## Data excerpt
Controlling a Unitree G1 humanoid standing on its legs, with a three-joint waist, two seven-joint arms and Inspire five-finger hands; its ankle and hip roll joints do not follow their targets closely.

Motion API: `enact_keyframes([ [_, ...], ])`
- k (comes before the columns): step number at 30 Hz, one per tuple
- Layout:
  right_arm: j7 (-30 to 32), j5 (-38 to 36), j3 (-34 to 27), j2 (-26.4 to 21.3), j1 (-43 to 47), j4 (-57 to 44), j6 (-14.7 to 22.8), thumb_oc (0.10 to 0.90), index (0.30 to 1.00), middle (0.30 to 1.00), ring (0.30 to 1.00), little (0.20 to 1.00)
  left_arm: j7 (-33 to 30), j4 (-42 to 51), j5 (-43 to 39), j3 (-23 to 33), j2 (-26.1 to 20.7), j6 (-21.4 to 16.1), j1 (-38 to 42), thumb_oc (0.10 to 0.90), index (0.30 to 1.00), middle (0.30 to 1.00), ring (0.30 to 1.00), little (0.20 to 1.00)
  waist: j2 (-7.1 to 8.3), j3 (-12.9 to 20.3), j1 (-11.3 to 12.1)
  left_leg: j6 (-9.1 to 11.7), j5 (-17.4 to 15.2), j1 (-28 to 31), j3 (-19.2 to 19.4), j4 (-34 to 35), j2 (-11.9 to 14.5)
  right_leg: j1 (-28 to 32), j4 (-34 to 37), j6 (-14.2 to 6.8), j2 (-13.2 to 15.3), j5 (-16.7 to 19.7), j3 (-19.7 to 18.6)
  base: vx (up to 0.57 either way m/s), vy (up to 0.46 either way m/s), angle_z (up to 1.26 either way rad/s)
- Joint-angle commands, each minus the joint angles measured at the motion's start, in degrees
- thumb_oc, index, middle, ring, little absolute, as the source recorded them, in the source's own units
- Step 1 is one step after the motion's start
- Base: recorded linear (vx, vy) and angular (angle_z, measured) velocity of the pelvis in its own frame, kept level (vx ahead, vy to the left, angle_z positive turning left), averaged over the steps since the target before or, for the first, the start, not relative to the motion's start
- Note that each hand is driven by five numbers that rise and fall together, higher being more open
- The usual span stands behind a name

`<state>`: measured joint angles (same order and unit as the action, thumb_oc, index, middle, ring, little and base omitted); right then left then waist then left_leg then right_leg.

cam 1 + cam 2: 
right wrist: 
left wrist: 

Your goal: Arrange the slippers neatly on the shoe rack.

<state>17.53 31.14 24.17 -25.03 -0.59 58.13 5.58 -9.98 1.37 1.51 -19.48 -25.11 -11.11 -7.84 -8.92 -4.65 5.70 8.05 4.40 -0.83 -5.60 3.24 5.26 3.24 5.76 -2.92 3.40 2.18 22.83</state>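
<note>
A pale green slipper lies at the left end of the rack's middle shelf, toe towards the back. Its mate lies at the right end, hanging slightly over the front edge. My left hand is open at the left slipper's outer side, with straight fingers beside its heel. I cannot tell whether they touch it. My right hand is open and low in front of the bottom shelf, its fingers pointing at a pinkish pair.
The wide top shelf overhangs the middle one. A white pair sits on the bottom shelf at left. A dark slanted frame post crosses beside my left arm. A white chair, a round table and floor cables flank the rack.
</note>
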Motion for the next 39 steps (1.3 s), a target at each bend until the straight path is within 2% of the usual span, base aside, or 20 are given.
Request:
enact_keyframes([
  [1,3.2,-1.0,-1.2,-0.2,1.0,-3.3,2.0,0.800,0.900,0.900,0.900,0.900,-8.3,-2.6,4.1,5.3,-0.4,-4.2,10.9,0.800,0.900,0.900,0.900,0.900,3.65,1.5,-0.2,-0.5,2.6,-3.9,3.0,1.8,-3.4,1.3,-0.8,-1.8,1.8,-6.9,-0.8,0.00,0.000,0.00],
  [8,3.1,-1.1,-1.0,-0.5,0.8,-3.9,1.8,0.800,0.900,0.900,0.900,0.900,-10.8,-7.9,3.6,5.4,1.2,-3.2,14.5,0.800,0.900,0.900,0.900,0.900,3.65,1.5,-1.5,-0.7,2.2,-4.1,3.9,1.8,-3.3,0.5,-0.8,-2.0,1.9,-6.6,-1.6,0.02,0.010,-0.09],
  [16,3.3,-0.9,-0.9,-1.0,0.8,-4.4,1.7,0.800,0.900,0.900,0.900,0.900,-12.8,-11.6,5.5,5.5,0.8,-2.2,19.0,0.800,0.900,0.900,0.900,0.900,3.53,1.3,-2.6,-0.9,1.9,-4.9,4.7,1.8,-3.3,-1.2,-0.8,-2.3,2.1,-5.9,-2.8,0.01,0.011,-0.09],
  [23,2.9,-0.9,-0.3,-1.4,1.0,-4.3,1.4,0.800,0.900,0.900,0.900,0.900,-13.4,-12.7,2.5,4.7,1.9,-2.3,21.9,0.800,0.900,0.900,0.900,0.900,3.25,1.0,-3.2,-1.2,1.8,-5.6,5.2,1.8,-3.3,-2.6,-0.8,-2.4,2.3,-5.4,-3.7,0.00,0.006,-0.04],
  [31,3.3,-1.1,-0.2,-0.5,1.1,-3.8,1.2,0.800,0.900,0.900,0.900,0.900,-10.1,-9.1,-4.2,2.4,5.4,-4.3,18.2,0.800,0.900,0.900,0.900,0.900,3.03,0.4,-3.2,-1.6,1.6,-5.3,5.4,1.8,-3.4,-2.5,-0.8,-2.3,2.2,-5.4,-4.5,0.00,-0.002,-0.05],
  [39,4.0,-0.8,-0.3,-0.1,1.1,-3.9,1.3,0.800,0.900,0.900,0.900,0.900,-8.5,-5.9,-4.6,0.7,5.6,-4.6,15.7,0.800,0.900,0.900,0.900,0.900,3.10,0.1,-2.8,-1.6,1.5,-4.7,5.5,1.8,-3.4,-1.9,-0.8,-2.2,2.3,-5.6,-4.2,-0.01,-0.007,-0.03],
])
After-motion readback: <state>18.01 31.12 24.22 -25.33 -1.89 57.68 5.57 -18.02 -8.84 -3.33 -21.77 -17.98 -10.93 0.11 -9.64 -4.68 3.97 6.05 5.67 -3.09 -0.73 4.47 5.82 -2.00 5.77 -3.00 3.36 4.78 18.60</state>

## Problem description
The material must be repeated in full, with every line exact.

## Response area
Controlling a Unitree G1 humanoid standing on its legs, with a three-joint waist, two seven-joint arms and Inspire five-finger hands; its ankle and hip roll joints do not follow their targets closely.

Motion API: `enact_keyframes([ [_, ...], ])`
- k (comes before the columns): step number at 30 Hz, one per tuple
- Layout:
  right_arm: j7 (-30 to 32), j5 (-38 to 36), j3 (-34 to 27), j2 (-26.4 to 21.3), j1 (-43 to 47), j4 (-57 to 44), j6 (-14.7 to 22.8), thumb_oc (0.10 to 0.90), index (0.30 to 1.00), middle (0.30 to 1.00), ring (0.30 to 1.00), little (0.20 to 1.00)
  left_arm: j7 (-33 to 30), j4 (-42 to 51), j5 (-43 to 39), j3 (-23 to 33), j2 (-26.1 to 20.7), j6 (-21.4 to 16.1), j1 (-38 to 42), thumb_oc (0.10 to 0.90), index (0.30 to 1.00), middle (0.30 to 1.00), ring (0.30 to 1.00), little (0.20 to 1.00)
  waist: j2 (-7.1 to 8.3), j3 (-12.9 to 20.3), j1 (-11.3 to 12.1)
  left_leg: j6 (-9.1 to 11.7), j5 (-17.4 to 15.2), j1 (-28 to 31), j3 (-19.2 to 19.4), j4 (-34 to 35), j2 (-11.9 to 14.5)
  right_leg: j1 (-28 to 32), j4 (-34 to 37), j6 (-14.2 to 6.8), j2 (-13.2 to 15.3), j5 (-16.7 to 19.7), j3 (-19.7 to 18.6)
  base: vx (up to 0.57 either way m/s), vy (up to 0.46 either way m/s), angle_z (up to 1.26 either way rad/s)
- Joint-angle commands, each minus the joint angles measured at the motion's start, in degrees
- thumb_oc, index, middle, ring, little absolute, as the source recorded them, in the source's own units
- Step 1 is one step after the motion's start
- Base: recorded linear (vx, vy) and angular (angle_z, measured) velocity of the pelvis in its own frame, kept level (vx ahead, vy to the left, angle_z positive turning left), averaged over the steps since the target before or, for the first, the start, not relative to the motion's start
- Note that each hand is driven by five numbers that rise and fall together, higher being more open
- The usual span stands behind a name

`<state>`: measured joint angles (same order and unit as the action, thumb_oc, index, middle, ring, little and base omitted); right then left then waist then left_leg then right_leg.

cam 1 + cam 2: 
right wrist: 
left wrist: 

Your goal: Arrange the slippers neatly on the shoe rack.

<state>17.53 31.14 24.17 -25.03 -0.59 58.13 5.58 -9.98 1.37 1.51 -19.48 -25.11 -11.11 -7.84 -8.92 -4.65 5.70 8.05 4.40 -0.83 -5.60 3.24 5.26 3.24 5.76 -2.92 3.40 2.18 22.83</state>
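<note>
A pale green slipper lies at the left end of the rack's middle shelf, toe towards the back. Its mate lies at the right end, hanging slightly over the front edge. My left hand is open at the left slipper's outer side, with straight fingers beside its heel. I cannot tell whether they touch it. My right hand is open and low in front of the bottom shelf, its fingers pointing at a pinkish pair.
The wide top shelf overhangs the middle one. A white pair sits on the bottom shelf at left. A dark slanted frame post crosses beside my left arm. A white chair, a round table and floor cables flank the rack.
</note>
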Motion for the next 39 steps (1.3 s), a target at each bend until the straight path is within 2% of the usual span, base aside, or 20 are given.
Request:
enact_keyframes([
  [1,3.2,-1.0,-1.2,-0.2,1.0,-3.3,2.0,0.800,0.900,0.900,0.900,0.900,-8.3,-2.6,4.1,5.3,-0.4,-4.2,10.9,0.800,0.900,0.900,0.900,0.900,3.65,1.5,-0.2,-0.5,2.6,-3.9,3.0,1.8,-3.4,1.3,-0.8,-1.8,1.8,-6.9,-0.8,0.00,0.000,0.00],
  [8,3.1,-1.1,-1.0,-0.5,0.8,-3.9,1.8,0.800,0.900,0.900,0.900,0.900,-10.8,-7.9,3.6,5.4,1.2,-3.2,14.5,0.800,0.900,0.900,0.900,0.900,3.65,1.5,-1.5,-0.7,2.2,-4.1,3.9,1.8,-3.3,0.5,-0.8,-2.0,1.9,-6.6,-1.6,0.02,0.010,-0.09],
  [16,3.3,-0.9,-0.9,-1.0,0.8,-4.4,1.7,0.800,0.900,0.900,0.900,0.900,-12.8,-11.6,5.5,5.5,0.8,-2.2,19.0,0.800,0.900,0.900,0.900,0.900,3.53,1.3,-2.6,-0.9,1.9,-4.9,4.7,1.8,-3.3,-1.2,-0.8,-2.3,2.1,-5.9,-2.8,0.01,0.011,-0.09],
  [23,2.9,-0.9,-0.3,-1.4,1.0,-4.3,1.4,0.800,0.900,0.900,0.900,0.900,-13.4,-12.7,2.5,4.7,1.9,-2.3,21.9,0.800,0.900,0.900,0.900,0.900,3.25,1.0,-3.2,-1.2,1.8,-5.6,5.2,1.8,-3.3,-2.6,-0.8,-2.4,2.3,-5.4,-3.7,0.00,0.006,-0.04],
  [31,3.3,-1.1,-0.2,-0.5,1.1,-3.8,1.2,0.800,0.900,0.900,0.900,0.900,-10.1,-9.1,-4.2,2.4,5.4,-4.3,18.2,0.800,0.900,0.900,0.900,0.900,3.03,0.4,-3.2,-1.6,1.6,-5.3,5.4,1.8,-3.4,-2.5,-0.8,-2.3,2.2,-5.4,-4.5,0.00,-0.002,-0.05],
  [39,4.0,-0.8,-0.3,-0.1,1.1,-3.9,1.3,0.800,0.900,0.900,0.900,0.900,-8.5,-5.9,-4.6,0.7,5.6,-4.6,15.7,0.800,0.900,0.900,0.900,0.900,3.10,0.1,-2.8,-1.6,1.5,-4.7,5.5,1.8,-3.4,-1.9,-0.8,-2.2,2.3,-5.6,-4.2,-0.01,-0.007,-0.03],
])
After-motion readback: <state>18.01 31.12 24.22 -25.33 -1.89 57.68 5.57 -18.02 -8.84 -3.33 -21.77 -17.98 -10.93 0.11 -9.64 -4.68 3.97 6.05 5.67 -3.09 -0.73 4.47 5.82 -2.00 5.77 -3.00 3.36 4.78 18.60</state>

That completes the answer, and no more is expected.